The Brick Store Museum holds over 30,000 pieces of archival material written by historic Kennebunkers. A Voice from the Past shares a document from the museum’s collection. Today’s entry is from Charles Dummer Barry, born in Kennebunk in 1850. Here, he writes his thoughts about money in his journal from West Newton, Massachusetts, at age 18.

Cynthia Walker, executive director, Brick Store Museum

 

West Newton

Wednesday Oct. 21, 1868

Cool and cloudy. The love of money is the root of all evil. Money is the circulating medium of a country and is that which we give in exchange for articles which we wish to obtain. I will take the gold dollar for an illustration. The gold if found in the ground but is quite scarce. The real value of a gold dollar is not its weight or its scarcity but the man which it receives by the United States and this is what gives its intrinsic value and, I might almost say, consecrates it. A person may go along the street with a basket full of pieces and attempts to pass it off he will be cast into prison.

Charles Dummer Barry, circa 1873 Brick Store Museum photo

Money is the representation of the value and uses of material things as relates to man. It also represents one’s struggles to acquire it and therefore the objects for which we strive.

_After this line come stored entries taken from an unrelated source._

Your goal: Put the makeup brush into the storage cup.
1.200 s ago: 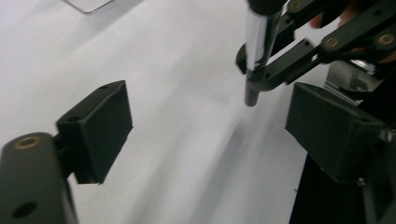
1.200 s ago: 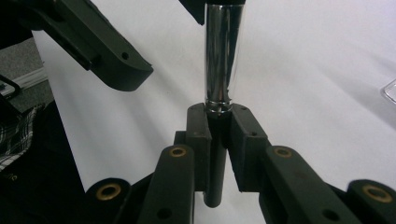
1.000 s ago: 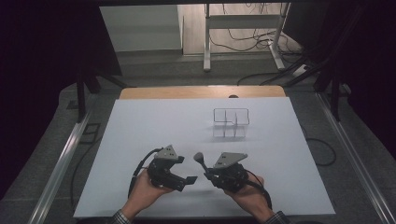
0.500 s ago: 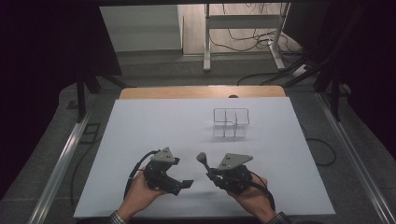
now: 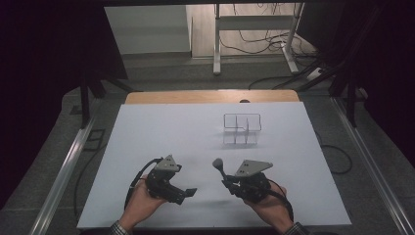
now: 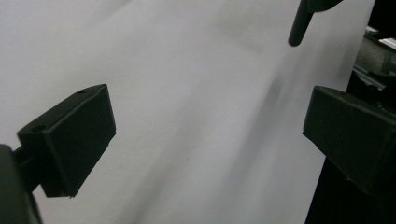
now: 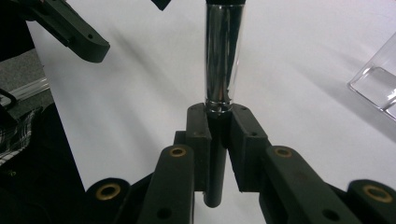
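White tabletop (image 5: pixel 161 127), dark room all round. Right tongs (image 7: pixel 218 122) are clenched on a shiny brush handle (image 7: pixel 223 56), held upright near the front edge. Left tongs (image 6: pixel 205 140) have just been opening, nothing between them. Risk: such a low grip lets the handle tip before it reaches the clear rack (image 5: pixel 241 129).

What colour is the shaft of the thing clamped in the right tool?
Shiny silver, with a black lower end; the shaft shows best in the right gripper view.

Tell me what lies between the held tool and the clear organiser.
Nothing: bare white table separates the tool in the right gripper from the clear organiser, per the high view.
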The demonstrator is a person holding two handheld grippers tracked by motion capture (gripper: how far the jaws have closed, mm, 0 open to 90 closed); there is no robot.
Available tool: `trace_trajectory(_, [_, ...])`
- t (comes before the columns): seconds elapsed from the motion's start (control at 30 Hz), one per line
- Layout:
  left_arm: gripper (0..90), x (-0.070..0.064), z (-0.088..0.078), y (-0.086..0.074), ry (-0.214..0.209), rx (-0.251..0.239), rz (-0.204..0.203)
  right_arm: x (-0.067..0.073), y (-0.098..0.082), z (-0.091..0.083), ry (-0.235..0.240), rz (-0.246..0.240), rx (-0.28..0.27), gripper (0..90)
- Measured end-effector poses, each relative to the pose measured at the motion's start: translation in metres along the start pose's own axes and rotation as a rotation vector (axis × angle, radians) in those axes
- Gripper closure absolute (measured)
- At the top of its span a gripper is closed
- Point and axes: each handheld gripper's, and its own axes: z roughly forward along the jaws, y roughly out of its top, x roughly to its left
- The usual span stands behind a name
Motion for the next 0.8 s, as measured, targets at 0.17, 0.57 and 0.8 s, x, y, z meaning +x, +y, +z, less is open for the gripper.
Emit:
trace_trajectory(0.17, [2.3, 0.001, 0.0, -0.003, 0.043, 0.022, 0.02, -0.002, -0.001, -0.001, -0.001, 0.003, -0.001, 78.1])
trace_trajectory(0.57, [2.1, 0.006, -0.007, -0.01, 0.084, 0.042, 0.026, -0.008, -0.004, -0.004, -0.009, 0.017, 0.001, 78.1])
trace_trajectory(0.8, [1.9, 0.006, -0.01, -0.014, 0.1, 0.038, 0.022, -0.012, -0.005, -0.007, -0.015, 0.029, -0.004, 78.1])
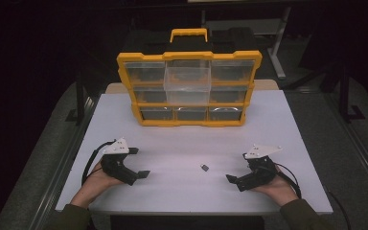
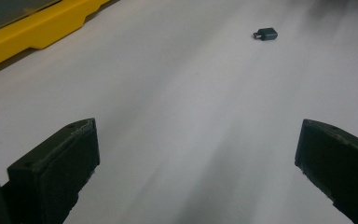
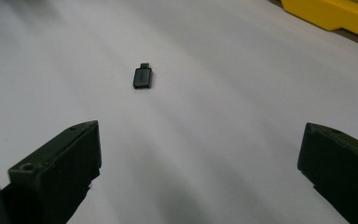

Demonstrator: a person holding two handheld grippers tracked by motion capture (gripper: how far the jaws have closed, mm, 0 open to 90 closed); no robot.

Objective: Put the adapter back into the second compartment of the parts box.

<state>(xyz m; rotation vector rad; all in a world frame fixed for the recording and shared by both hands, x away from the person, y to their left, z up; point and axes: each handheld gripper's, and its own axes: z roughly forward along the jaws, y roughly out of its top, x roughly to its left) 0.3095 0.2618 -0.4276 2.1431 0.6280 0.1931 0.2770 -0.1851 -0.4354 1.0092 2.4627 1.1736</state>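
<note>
While both grippers' fingers stood wide apart and empty, the small adapter (image 1: 204,167) lay flat on the white surface (image 1: 187,124) between them; pinched carelessly, it seemed likely to skid away.

The high view looks forward and down from above the near edge of the white table (image 1: 187,120), taking in the whole top with the yellow organizer (image 1: 189,88) at its far side. The left gripper view sits low over the table (image 2: 177,107), facing across it with the organizer's base (image 2: 32,32) at upper left. The right gripper view, equally low and close, has that base (image 3: 331,14) at upper right. All three share the small dark adapter (image 1: 204,167) (image 2: 265,34) (image 3: 142,77) in front of the organizer.
</note>
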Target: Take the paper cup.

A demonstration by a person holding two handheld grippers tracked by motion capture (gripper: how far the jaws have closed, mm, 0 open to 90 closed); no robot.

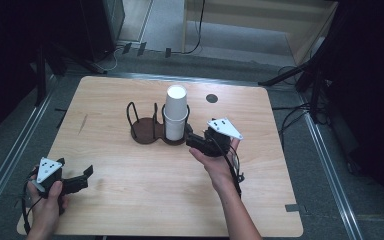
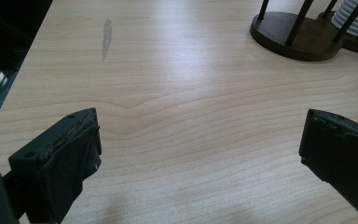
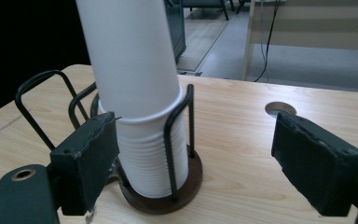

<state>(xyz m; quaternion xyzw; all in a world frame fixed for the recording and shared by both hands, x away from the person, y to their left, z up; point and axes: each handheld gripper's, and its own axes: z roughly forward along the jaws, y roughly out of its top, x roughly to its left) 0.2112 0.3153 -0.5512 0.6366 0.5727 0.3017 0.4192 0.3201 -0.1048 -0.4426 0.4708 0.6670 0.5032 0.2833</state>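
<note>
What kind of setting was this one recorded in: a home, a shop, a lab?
Most likely a lab or test room. A bare wooden table stands between metal floor rails, cables trail across the floor, and a stack of paper cups in a wire holder is set out.

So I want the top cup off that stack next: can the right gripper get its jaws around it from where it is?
Probably yes. The right gripper sits open right beside the cup stack, and the upper cups rise clear above the holder's wire posts, so nothing blocks a grip up there.
</note>
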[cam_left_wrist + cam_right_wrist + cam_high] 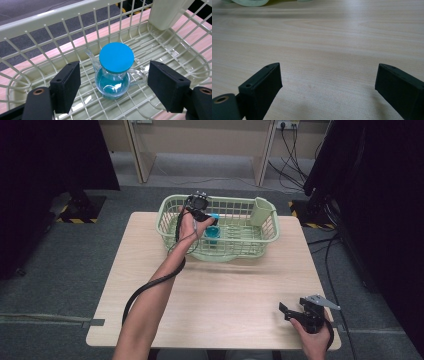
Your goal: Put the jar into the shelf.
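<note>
Your left gripper [113, 82] hangs over the pale green wire basket [172, 205] at the far side of the wooden table [225, 295]; its jaws stand partly apart with nothing pressed between the pads, so it holds nothing. The small clear pitcher with the blue lid [115, 71] stands upright on the basket floor, directly ahead of and below that gripper, centred in the gap between the jaws but apart from both; its upright axis runs roughly along your line of approach, so the lid faces you. Your left hand is much the nearer; your right gripper [300, 312] rests near the table's front right corner, well apart from the basket, its jaws wide and empty over bare wood.

The left gripper view gives you what the high view cannot: the pitcher's spout lies toward the left jaw and its handle toward the right, so any closing would likely meet those parts before the body. The high view shows the cutlery cup [262, 210] at the basket's far right corner, clear of the pitcher.
</note>
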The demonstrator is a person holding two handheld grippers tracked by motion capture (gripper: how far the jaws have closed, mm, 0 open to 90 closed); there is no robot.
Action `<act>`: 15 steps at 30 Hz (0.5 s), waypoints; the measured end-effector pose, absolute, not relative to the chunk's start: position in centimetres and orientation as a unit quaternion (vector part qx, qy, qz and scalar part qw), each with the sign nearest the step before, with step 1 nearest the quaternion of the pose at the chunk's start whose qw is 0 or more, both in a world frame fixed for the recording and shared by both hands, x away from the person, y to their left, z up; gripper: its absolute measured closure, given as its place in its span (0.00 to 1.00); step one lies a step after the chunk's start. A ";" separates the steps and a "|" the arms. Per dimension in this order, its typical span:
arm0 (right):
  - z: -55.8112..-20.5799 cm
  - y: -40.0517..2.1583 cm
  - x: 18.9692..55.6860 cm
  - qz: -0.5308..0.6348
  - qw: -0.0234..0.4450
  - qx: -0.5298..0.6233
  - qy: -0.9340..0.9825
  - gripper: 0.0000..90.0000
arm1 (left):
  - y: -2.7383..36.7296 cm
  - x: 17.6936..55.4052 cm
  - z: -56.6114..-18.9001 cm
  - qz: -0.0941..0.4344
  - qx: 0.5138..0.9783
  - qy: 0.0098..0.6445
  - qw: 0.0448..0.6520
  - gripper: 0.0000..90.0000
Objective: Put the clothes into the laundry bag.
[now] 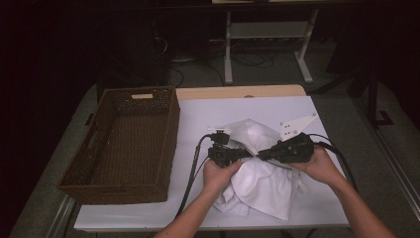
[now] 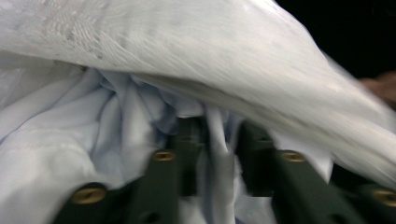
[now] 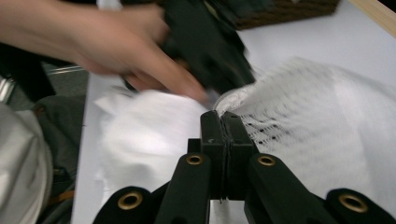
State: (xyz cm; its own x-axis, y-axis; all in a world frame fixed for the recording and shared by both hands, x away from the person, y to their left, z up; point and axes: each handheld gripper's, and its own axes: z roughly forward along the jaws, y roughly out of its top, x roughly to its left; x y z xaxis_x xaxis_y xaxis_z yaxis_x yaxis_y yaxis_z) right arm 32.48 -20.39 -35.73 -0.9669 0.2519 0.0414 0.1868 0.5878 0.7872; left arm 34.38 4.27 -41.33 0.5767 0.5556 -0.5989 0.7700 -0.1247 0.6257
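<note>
White-topped table (image 1: 208, 111) with a pale wooden strip along its far edge (image 1: 237, 91). Grey floor (image 1: 277, 69) beyond. A white metal frame stand (image 1: 267, 34) stands at the far side, dark cables (image 1: 247, 59) loose beneath it. Room dim; left and far corners in shadow.

Between the left gripper's (image 2: 219, 163) matt black plastic fingers (image 2: 163, 182) hangs soft, smooth white cloth (image 2: 116, 126), under a coarser white mesh bag (image 2: 233, 51). Brass-coloured metal rivets (image 3: 194, 159) sit on the right gripper's (image 3: 223, 122) fingers. Beyond them stands a rough brown woven wicker basket (image 1: 124, 144) on the smooth matt white desk (image 1: 198, 114).
</note>
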 end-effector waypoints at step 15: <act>-37.0 -19.8 34.2 0.436 0.035 0.149 0.887 0.98 | 2.0 33.1 -43.2 -0.148 0.783 0.441 0.413 0.20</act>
State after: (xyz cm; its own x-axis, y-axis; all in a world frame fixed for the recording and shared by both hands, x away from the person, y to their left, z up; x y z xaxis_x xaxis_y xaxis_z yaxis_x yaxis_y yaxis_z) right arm 34.17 -19.80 -37.02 -0.9529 0.2955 0.0680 0.2342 0.5748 0.7841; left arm 33.10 1.96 -43.24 0.5675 0.5676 -0.5965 0.8127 -0.2697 0.5165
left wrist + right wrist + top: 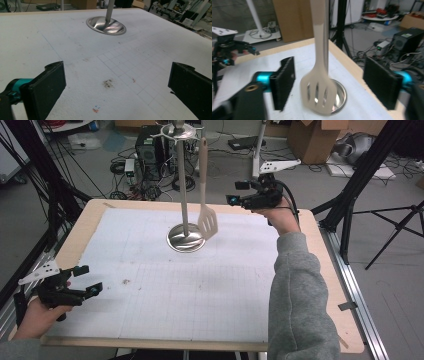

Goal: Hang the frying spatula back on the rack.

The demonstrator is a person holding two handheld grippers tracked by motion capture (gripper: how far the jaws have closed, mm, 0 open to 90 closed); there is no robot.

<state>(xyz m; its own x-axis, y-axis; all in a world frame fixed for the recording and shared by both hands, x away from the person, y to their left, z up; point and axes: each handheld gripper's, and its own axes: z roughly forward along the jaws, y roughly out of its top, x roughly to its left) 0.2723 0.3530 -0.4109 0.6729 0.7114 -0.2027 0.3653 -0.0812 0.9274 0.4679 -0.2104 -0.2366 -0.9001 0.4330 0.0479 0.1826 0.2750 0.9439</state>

It represents the Army and Navy, the great grainfields of the west, our school houses and all that seems good to us… It is those alone who work that deserve the dollar; but then the question comes up whether a person ought to receive any money by inheritance. Yes if he is always trying to make parents or whomever it is to come from happy and doing good to them whenever there is an opportunity: but then we should be very careful how we spend the consecrated dollar for that piece of money represents some portion of the person’s life who gave the money. Mr. James once took a bill at the Depot in this place; upon the back of which was written: “This is the last dollar of one thousand dollars left me by mother.” Some times money raises well, and some time sinks up, not only physically but morally. Oh, how terrible a thing to think of and still I know a case fully as bad if not worse than this. Hope is sinking, sinking by degrees and ere long I fear he will become as mere wreck. May I never be obliged to write even on a ten cent piece that which [he] wrote on the back of the bill.